If no appropriate treatment is given, the consequences may be:

However, some people may have ocular hypertension without developing eye lesions or vision problems. 
Researchers believe that ocular hypertension increases 10 to 15 times the probability of having primary open-angle glaucoma, the most common type of glaucoma.


Measuring eye pressure

Eye pressure is measured in millimeters of mercury (mm Hg). 
The ideal values ​​are between a minimum of 10 and a maximum  of 21 mm Hg. 
An eye pressure value greater than or equal to 22 mm HG is considered to be above normal. 
If the value is high, and the person does not show signs of glaucoma, it is only spoken of ocular hypertension.


What are the causes of high eye pressure?

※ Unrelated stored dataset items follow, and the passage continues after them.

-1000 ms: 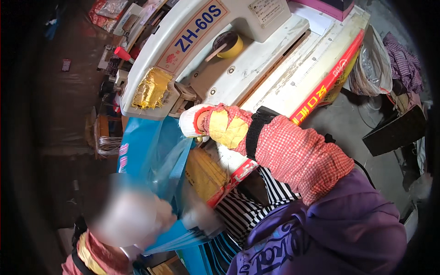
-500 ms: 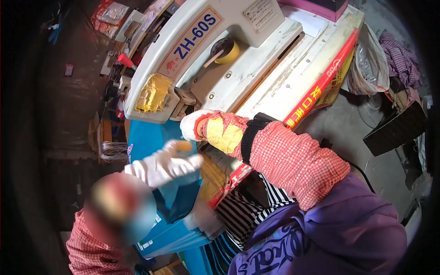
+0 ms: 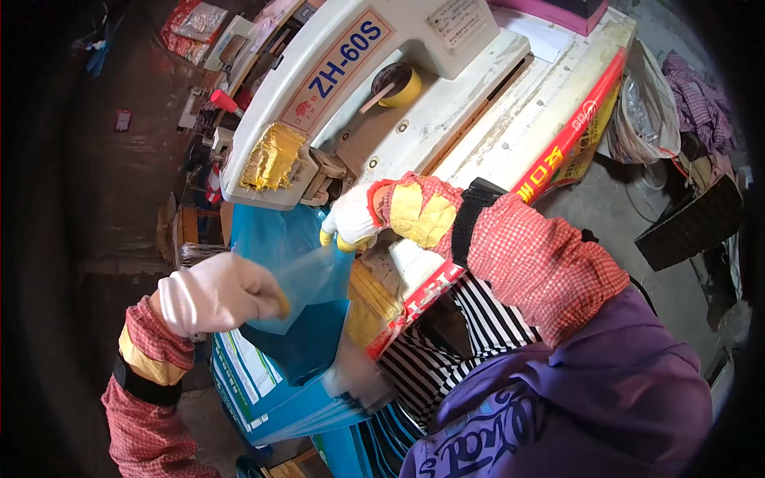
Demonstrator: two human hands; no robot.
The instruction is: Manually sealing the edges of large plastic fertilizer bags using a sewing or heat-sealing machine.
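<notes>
My left hand (image 3: 219, 295), in a white glove with yellow fingertips, is closed on an edge of a thin translucent plastic film (image 3: 309, 275). My right hand (image 3: 355, 217), gloved alike, has its fingers bent at the film's upper right edge, just below the head of a big white machine (image 3: 267, 151). The film stretches between both hands over a blue bag-like piece (image 3: 299, 346) with a dark opening. More blue printed layers (image 3: 247, 370) hang below. The right fingertips are partly hidden by the glove.
A yellow cup (image 3: 405, 88) with a stick stands on the machine bed. A pale worktable (image 3: 494, 159) with a red printed edge strip runs to the upper right. White plastic bags (image 3: 645, 119) and a dark crate (image 3: 689, 223) are at right. A blurred shape (image 3: 358, 378) lies near the blue layers.
My left hand has pulled back to the left and closed from a spread pose, drawing the film out. My right hand has shifted slightly right, its fingertips now in sight.
</notes>
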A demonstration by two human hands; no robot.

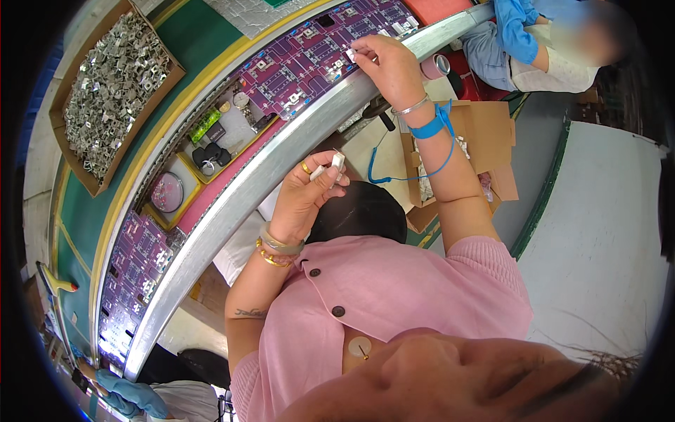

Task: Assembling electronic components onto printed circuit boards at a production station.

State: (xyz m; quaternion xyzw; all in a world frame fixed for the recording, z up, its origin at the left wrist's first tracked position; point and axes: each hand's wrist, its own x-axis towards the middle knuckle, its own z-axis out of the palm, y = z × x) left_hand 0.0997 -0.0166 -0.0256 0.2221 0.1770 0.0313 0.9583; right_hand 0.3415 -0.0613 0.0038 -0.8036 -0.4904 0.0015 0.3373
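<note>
My right hand (383,67) reaches over a panel of purple circuit boards (309,67). Thumb and forefinger pinch a small whitish piece (351,55) at the board's near side; whether it touches the board I cannot tell. A blue wrist strap (430,126) with a coiled cord circles that wrist. Nearer to me, my left hand (309,190) is closed on small white blocky pieces (337,161), held up between thumb and fingers short of the metal rail (281,151). Their exact kind does not show.
At the far left stands a cardboard box (116,98) heaped with small metal clips. A yellow-edged tray (200,151) with a round dish sits on the line, beyond it another purple board panel (137,264). An open carton (492,141) lies right. Co-workers sit at upper right and lower left.
</note>
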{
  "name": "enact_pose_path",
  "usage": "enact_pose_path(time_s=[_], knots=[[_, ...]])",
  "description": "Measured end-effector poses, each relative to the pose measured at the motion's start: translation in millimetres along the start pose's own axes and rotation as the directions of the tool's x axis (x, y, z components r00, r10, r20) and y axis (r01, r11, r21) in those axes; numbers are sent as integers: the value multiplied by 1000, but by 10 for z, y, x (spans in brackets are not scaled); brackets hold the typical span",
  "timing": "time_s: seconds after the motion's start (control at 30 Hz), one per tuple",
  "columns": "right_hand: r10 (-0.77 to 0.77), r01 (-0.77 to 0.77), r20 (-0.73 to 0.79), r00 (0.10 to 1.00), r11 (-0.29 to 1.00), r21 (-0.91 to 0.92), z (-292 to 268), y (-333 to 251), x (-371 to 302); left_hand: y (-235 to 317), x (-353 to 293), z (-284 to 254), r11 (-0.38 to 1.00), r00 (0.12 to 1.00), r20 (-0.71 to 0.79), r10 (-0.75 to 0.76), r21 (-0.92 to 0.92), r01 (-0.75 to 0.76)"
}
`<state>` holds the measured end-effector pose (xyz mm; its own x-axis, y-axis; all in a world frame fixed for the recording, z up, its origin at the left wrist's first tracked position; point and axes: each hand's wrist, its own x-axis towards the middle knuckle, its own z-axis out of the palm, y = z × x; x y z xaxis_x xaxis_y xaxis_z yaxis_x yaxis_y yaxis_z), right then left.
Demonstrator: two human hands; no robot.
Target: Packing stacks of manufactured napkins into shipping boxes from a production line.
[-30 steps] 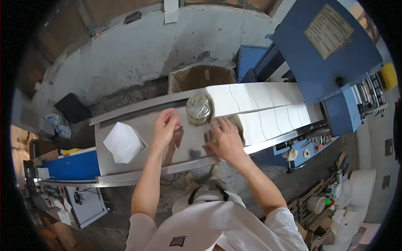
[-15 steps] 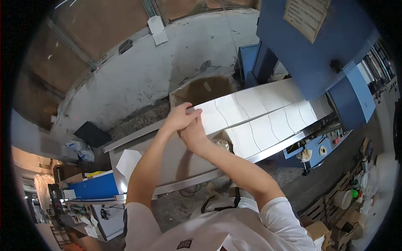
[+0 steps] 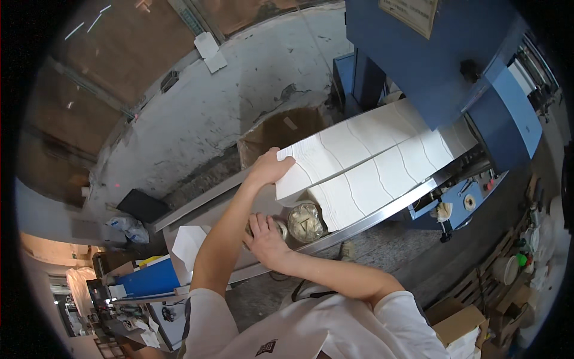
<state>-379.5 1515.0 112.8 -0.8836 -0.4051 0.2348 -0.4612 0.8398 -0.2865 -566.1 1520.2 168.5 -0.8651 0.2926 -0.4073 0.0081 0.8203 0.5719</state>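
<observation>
Two long rows of white folded paper lie side by side on a metal-edged conveyor table. My left hand (image 3: pixel 272 167) is closed on the near end of the far paper row (image 3: pixel 350 146), its thumb lying over the edge. Lower down, my right hand (image 3: pixel 267 239) is curled over a round, shiny object that its fingers mostly cover. Beside that hand, a round metallic object like a can (image 3: pixel 306 222) stands against the end of the near paper row (image 3: pixel 365 188). Wavy dark lines run across both rows.
A blue machine (image 3: pixel 412 66) covers the rows' far right end. Behind the table stands an open cardboard box (image 3: pixel 257 143) by a worn white wall (image 3: pixel 269 66). The table's metal rail (image 3: pixel 382 212) runs along my side. A white sheet (image 3: pixel 188 244) lies at the left.
My right hand has left the paper end beside my left hand and come down toward me onto a round object. The metallic can has come into clearer view. My left hand stays at the paper.
</observation>
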Motion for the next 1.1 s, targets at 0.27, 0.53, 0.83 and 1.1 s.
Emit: enact_pose_path(time_s=[0.27,0.53,0.83,1.1], knots=[[-10,17,87,996,996,-84,18,-41,-28,-65,-8,20,1000,991,-131,-19,-22,16],[-67,67,-23,997,998,-18,-83,-22,20,-1073,-282,-614,602,998,-21,60,-797,-53],[155,-118,187,970,974,-195,-269,832,614,-1273,-1521,-1505,855,919,-384,88,-445,-268],[135,-115,-21,991,907,405,-443,407,487,-1549,-1715,-406,988,958,-241,-156,-44,149]])
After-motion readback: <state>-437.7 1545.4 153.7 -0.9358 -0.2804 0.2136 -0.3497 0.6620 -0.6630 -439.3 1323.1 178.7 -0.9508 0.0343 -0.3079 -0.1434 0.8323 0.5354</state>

1. Excessive liquid production . The liquid (aqueous humor) is a clear fluid produced by the ciliary body, which is a structure behind the iris. 
The fluid flows through the pupil and fills the anterior chamber of the eye, that is, the space between the iris and the cornea. 
If the ciliary body produces too much fluid, it increases the pressure in the eye causing ocular hypertension.



2. Insufficient fluid drainage . If the liquid is discharged too slowly from the eye, thus interrupting the normal balance between production and drainage, the consequence is an increase in eye pressure.

3. Some medications may have the side effect of causing ocular hypertension in some individuals.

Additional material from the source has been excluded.